| AIM OF THE TASK |
One line at a time, check the entries below for the word "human", and copy each line that has it.

+++ DATA EXTRACTS

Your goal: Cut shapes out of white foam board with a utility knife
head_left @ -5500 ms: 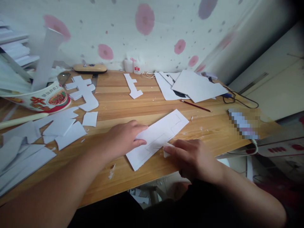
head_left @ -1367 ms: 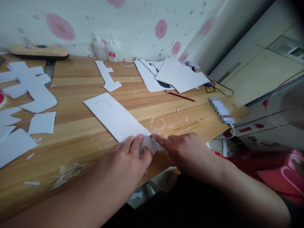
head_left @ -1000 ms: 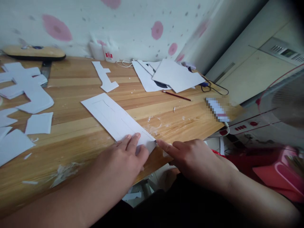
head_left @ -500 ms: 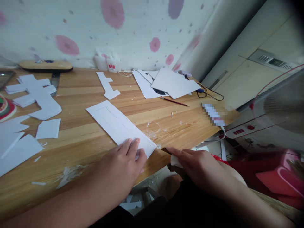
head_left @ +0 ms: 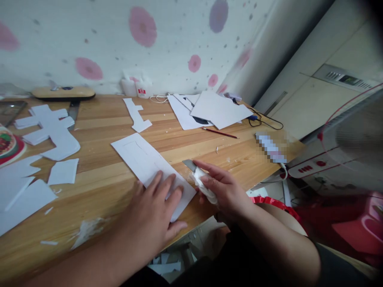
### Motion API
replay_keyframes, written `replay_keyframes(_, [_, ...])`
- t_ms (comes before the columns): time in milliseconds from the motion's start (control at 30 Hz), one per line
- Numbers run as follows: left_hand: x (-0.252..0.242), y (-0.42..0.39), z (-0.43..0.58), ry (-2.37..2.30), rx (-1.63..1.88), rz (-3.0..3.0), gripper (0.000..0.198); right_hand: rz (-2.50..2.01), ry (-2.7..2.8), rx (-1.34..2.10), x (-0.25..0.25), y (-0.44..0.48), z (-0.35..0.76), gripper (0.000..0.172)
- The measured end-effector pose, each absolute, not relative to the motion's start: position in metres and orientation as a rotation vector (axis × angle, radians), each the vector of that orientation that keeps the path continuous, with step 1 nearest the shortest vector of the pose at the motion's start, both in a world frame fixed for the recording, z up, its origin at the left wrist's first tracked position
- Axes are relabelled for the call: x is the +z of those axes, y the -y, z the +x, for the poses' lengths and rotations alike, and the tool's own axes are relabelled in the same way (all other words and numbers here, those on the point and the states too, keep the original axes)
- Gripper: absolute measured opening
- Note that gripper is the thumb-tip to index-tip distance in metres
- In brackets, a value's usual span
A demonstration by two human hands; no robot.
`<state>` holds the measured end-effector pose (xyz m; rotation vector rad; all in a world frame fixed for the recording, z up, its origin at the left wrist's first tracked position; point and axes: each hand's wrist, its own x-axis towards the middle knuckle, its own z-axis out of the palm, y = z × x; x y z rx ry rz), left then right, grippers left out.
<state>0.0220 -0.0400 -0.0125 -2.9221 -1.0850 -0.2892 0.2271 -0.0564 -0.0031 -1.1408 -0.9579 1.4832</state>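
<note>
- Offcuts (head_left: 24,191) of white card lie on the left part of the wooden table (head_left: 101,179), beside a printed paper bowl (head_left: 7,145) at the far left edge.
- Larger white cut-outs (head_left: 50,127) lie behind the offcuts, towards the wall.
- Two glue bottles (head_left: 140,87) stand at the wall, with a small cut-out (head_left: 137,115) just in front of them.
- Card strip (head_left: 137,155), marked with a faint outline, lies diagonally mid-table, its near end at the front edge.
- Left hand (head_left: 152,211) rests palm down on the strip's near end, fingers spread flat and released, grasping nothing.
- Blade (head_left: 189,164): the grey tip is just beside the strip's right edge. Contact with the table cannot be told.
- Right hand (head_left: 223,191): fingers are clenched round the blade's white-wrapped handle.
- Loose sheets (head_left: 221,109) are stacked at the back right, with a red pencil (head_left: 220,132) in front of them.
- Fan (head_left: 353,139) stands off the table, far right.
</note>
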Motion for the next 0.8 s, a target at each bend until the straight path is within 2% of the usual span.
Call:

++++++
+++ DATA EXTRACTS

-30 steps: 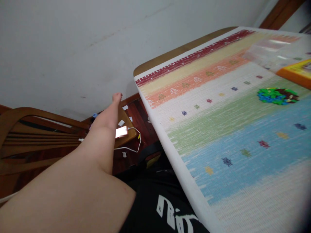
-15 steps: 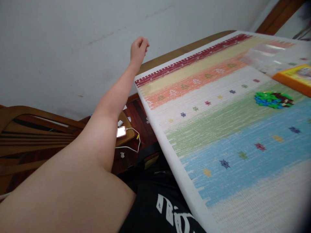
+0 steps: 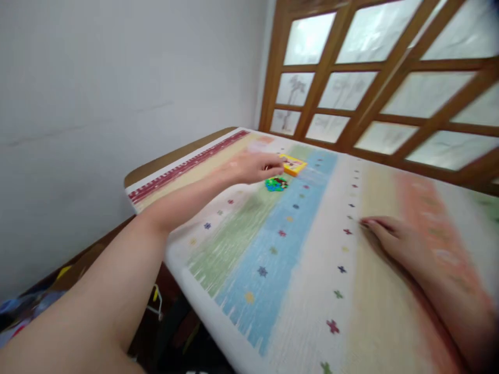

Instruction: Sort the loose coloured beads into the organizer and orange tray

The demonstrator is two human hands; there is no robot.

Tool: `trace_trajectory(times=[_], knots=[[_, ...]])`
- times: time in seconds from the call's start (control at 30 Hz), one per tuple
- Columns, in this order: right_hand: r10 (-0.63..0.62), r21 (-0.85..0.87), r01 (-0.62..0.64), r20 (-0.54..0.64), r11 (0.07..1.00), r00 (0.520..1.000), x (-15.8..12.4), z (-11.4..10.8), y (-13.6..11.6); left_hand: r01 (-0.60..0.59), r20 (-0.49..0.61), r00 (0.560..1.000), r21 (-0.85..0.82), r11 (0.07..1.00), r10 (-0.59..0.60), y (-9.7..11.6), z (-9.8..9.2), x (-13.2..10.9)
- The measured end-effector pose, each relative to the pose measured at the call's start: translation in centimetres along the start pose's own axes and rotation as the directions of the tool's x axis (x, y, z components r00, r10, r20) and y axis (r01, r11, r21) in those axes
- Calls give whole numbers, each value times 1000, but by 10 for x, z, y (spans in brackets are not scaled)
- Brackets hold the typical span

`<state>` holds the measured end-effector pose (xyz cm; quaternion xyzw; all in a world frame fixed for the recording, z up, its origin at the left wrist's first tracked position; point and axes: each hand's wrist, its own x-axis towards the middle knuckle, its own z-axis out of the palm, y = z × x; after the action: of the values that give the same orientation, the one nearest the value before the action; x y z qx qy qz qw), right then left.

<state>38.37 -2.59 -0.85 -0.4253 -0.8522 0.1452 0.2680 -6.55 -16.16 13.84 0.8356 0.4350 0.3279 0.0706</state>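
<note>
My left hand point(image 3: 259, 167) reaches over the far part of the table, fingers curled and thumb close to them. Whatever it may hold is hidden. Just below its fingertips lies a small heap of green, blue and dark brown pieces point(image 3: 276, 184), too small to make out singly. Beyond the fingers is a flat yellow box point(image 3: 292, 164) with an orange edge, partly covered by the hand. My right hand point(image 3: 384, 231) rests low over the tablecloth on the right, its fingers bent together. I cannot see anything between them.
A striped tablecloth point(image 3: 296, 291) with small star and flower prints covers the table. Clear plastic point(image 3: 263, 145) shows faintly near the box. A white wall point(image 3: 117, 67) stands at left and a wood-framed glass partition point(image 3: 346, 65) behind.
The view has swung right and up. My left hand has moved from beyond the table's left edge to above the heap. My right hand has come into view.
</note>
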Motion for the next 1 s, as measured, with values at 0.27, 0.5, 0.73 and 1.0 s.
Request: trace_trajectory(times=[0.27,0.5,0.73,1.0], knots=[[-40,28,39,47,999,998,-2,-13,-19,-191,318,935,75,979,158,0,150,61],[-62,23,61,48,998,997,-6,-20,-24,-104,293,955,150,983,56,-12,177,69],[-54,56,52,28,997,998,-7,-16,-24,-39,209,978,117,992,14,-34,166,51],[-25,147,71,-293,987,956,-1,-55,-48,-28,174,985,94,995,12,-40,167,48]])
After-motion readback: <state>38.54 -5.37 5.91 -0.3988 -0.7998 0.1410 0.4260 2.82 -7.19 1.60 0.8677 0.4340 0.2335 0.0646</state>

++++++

| OUTPUT BELOW |
A demonstration by two human hands; no robot.
The demonstrator is two human hands; there is no robot.

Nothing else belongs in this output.